If it’s a Friday night in the summer, Rodney Washburn is not a hard man to find. Last Friday was no different. He was right in his usual spot, standing at the front of the bandstand on the Square, conducting the Highland Muny Band.
Municipal bands have a long, rich history in Highland. It all started in the 1840s, when four Suppiger brothers — Joseph, David, Melchoir and John — joined an already formed musical trio of Edward Hammer, Charles Kinne and Fritz Kinne to form the Highland Orchestra. Many other groups performing under many other names followed, but in those 170-plus years, thousands have been both cultured and entertained.
Washburn is an important part of the city’s musical history, too. For more than two decades, the band has enjoyed a harmony of leadership with Washburn at the helm.
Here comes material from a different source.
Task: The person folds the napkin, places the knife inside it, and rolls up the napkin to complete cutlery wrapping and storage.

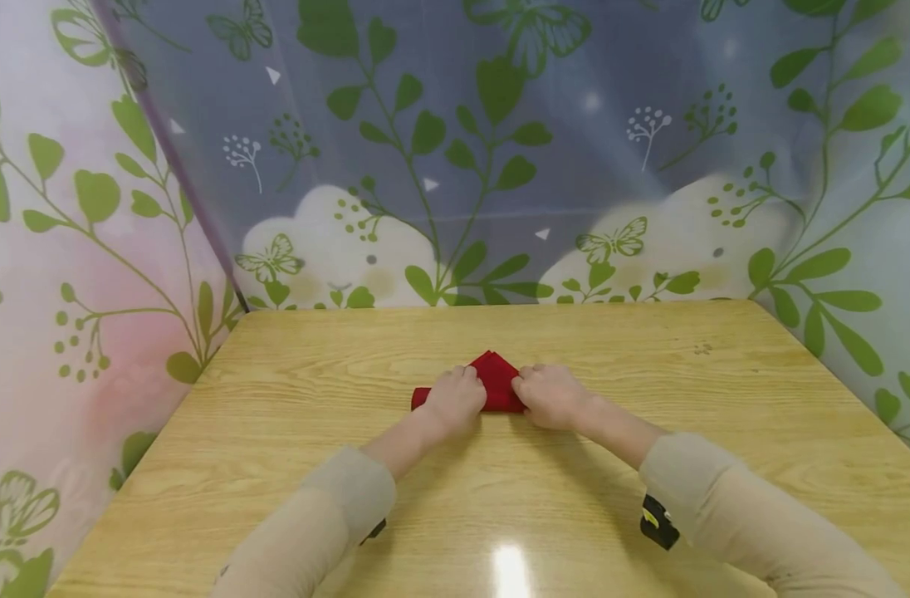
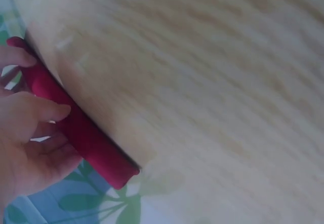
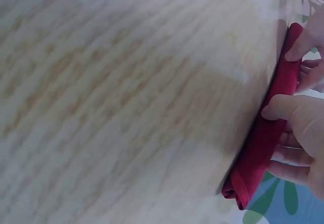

“Music just has a natural draw to it,” said Washburn, who entered his 21st season as director of the Muny Band when it opened its 2016 concert series last week to a crowd of more than 200.
“It’s not something every community is still able to support, but Highland does,” Washburn said.
Washburn, a native of Mattoon, Ill., first picked up an instrument when he was in the fourth grade. A few years later, he knew it was his calling.
“I had a very influential junior high band director, who I just adored. In the eighth grade, I knew music was what I wanted to do with my life,” he said.
He took up the trombone and would play in the marching, concert, and jazz bands in high school. He continued to perform in such bands while in college at Eastern Illinois University, where he earned a degree in music education.
His first job after college was as band director in the Dupo School District. He also began playing with the municipal band in Waterloo, where he was living while working in Dupo. He taught there for three years, then a job opened up at Wesclin.
“I had a friend who was the Wesclin band director. He was moving to take another job and said I should apply there,” Washburn said.
He did. He got it. He’s now been at Wesclin for 26 years.
Like his teaching job, Washburn came to the Highland Muny Band via recommendation of a friend. Ray Rickert had been directing the Highland band for a few years when Washburn moved to the area. Rickert encouraged Washburn to join the band in Highland, so he did, and he played with the group for two years. When Rickert left the band, Washburn put down his trombone and picked up the conductor’s baton. He’s been out front ever since.
There are similarities to directing a high school band and a municipal band, said Washburn, who lives in New Baden.
“It’s all music. So there’s lots of the same stuff for both groups,” he said.
The main difference in the the selections each group can put into their performances.
“We have a number of well-prepared, disciplined players in the municipal band… We just play at a lot faster pace,” Washburn said.
Of the 50-person Muny Band, the youngest musicians are in their teens, but many are retirement age.
“It just gives them an opportunity to play their instrument and make music,” Washburn said. “Once you start doing it, you never want to give it up.”
The Highland Municipal band might have 80 to 90 pieces it performs in a typical summer season, Washburn said, while a high school band might learn a dozen for so over the course of a school year.
That versatility has led Washburn to come up with more theme concerts the last few years. This year, for instance, the band is planning patriotic music for its July 1 concert, a rock ’n’ roll ensemble on July 29, and Olympic-themed music on Aug. 5.
Washburn said the theme ideas come from many places, such as tying into current events, like the Olympics. Some have been inspired from things he has come across while trolling the Internet.
“Sometimes it might be just one or two pieces that spark a theme,” he said.
For example, a Lead Zeppelin song that Washburn thought it would be fun to play prompted him to put together the rock night.
“What we are doing with that is just mixing it up with all sorts or rock groups — The Beatles, Eric Clapton,” he said.
Highland Muny Band concerts are at 8 p.m. on Friday nights in the summer, starting the weekend after Schweizerfest and running until the start of school in August. They are held on the downtown Square. They are free. Just bring a lawn chair or blanket.
“We just encourage everyone to come out and enjoy some fantastic Friday-night music,” Washburn said.
Highland Muny Band Schedule
June 24 “Meet Me at the Muny,” featuring music from some of the shows scheduled for The Muny in Forest Park.
July 1 “Salute to America,” patriotic music and guests the Highland Community Chorus.
July 8 “Let’s Dance,” music related to folk dances, big bands, ballet, and more.
July 15 TBA
July 22 “Around the World,” a musical tour, visits to Greece, Japan, Italy, Austria and more.
July 29 “Let’s Rock,” featuring the music of Eric Clapton, “Led Zeppelin,” “Chicago,” “The Beatles” and more.
Aug. 5 “Salute to the Olympics,” both music associated with the Olympics, as well as Brazil.
Aug. 12 TBA
The Highland Muny Band concerts begin at 8 p.m. on the Highland Square. The concerts are free. Bring a lawn chair or blanket. (Note: The Muny Band also puts on a Holiday Concert the Saturday after Thanksgiving. It is held at Highland Middle School.)